Table 2: Mineral content of quinoa and other grains (FAO 2013; Vega-Gálvez et al., 2010)
|
Mineral (mg 100 g−1 Seeds DM) |
Quinoa |
Maize |
Rice |
Wheat |
|
Calcium |
148.7 |
17.1 |
6.9 |
50.3 |
|
Iron |
13.2 |
2.1 |
0.7 |
3.8 |
|
Magnesium |
249.6 |
137.1 |
73.5 |
169.4 |
|
Potassium |
926.7 |
377.1 |
118.3 |
578.3 |
|
Phosphorus |
383.7 |
292.6 |
137.8 |
467.7 |
|
Zinc |
4.4 |
2.9 |
0.6 |
4.7 |
Vitamins
Quinoa is rich source of vitamin B, E and C. Quinoa contains vitamins B, namely thiamine (B1), riboflavin (B2), pyridoxine (B6) and folic acid (B9). The values of thiamine (B1) are lower than those of oats or barley, but riboflavin (B2), pyridoxine (B6) and folic acid (B9) are higher than most cereals such as wheat, oats, barley, rye, rice and maize. Furthermore, quinoa is an good source of vitamin E having higher value than wheat (Ruales and Nair 1993; Abugoch James, 2009; Alvarez-Jubete et al., 2010). Ruales & Nair (1993) have reported considerable levels of thiamine (0.4 mg 100 g-1), folic acid (78.1 mg 100 g-1) and vitamin C (16.4 mg 100 g-1).
Antioxidant aspects
Quinoa is good source of bioactive compounds such as flavonoids and phenolic compounds that have antioxidant and anticancer qualities. Because of their anti-oxidative properties, plant polyphenols, phenolic, and flavonoids content are beneficial to human health. It has been suggested that such compounds can aid the risk reduction of cardiovascular diseases, neurodegenerative disorders, and diabetes (Arts and Hollaman 2005; Gawlik-Dzikie et al., 2013). Quinoa extracts contains considerable amounts of ferulic, sinapinic, and gallic acids, kaempferol, isorhamnetin, and rutin.

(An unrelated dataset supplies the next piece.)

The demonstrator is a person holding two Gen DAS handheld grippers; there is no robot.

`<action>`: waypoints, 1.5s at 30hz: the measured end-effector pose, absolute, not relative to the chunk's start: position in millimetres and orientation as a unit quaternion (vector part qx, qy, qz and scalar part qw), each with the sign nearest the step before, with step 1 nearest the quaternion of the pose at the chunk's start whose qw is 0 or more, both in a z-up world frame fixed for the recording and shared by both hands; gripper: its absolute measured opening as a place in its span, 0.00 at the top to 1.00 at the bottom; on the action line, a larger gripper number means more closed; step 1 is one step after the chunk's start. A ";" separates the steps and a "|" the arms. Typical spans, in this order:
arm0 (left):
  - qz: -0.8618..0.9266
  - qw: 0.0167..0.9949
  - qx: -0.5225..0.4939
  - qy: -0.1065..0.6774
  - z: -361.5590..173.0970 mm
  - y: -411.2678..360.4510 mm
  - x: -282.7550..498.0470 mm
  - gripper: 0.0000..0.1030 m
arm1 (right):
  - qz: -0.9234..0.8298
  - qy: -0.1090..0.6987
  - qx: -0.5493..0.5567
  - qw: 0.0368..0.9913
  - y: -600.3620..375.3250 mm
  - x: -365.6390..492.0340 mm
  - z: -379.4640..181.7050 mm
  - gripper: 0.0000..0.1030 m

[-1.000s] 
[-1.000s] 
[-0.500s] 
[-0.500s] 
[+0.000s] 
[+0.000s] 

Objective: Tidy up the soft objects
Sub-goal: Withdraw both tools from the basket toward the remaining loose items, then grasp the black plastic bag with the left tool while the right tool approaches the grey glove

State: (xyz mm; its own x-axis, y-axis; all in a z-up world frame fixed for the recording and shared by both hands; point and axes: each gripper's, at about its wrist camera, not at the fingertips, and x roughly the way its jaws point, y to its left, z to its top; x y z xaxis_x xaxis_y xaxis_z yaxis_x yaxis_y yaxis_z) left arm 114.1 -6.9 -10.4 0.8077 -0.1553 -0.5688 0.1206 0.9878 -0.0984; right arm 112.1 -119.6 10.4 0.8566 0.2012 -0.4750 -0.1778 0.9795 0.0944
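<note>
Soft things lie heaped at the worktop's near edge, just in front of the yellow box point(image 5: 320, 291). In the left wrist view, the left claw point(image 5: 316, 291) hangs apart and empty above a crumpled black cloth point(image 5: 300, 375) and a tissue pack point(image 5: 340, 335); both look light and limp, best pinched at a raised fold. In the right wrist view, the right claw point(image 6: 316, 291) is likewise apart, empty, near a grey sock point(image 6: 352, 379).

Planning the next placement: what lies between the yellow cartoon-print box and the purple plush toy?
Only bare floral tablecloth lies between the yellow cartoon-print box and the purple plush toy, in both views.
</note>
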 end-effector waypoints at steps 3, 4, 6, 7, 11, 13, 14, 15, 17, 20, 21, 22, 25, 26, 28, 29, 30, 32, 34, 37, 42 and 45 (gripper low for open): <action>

These named compounds were linked to an inhibitory effect on prostate cancer cell proliferation and motility (Gawlik-Dzikie et al., 2013).
Antinutritional aspects
Saponins are secondary metabolites - steroid or triterpenoid glycosides that had been extensively investigated due to their biological effects. They are the main anti-nutritional component in quinoa seeds, acting as a natural defense against diseases and herbivorous animals. Quinoa plant parts contain about 30 different forms of saponins (Ahumada et al., 2016). To distinguish between `sweet` genotypes (with saponin content of 20–40 mg g-1 dry weight) and `bitter` genotypes (with saponin content of >470 mg g-1 dry weight), saponin content must be quantified (Pulvento et al., 2010). Saponins are predominantly located in the seed coat`s outer layer and responsible for the bitter flavour. Post-harvest processing processes like cold water washing, abrasion, and dehulling remove the chemical (Rao and Shahid 2012). Saponins derived from quinoa seeds can also be employed in other industries like cosmetics and pharmaceuticals.
Conclusion
Quinoa is a fascinating food to study because of its nutritional, antioxidant and antinutritional properties. It contains all essential amino acid higher than wheat, and soyabean and making it more complete protein food. It is gluten-free, therefore it can be eaten by both celiac disease patients and those who are allergic to wheat. It is a good source of carbohydrates and fats. It also contains calcium, iron, magnesium, phosphorus, and zinc higher than wheat, rice, and maize as well as vitamin E and some B vitamins (thiamine (B1), riboflavin (B2), pyridoxine (B6) and folic acid (B9)). Quinoa has been discovered to contain substances such as polyphenols, phytosterols, and flavonoids having antioxidant properties. These compounds have potential benefits to fight against cardiovascular diseases, neurodegenerative disorders, and diabetes. Although some antinutritional elements are present in quinoa grains, these can be easily removed during the manufacturing process or by using proper handling procedures and home preparation, as is the case with most grains consumed as food.Therefore, quinoa has a great nutritional content and has recently been exploited as a novel functional food, making it a very potential alternative crop.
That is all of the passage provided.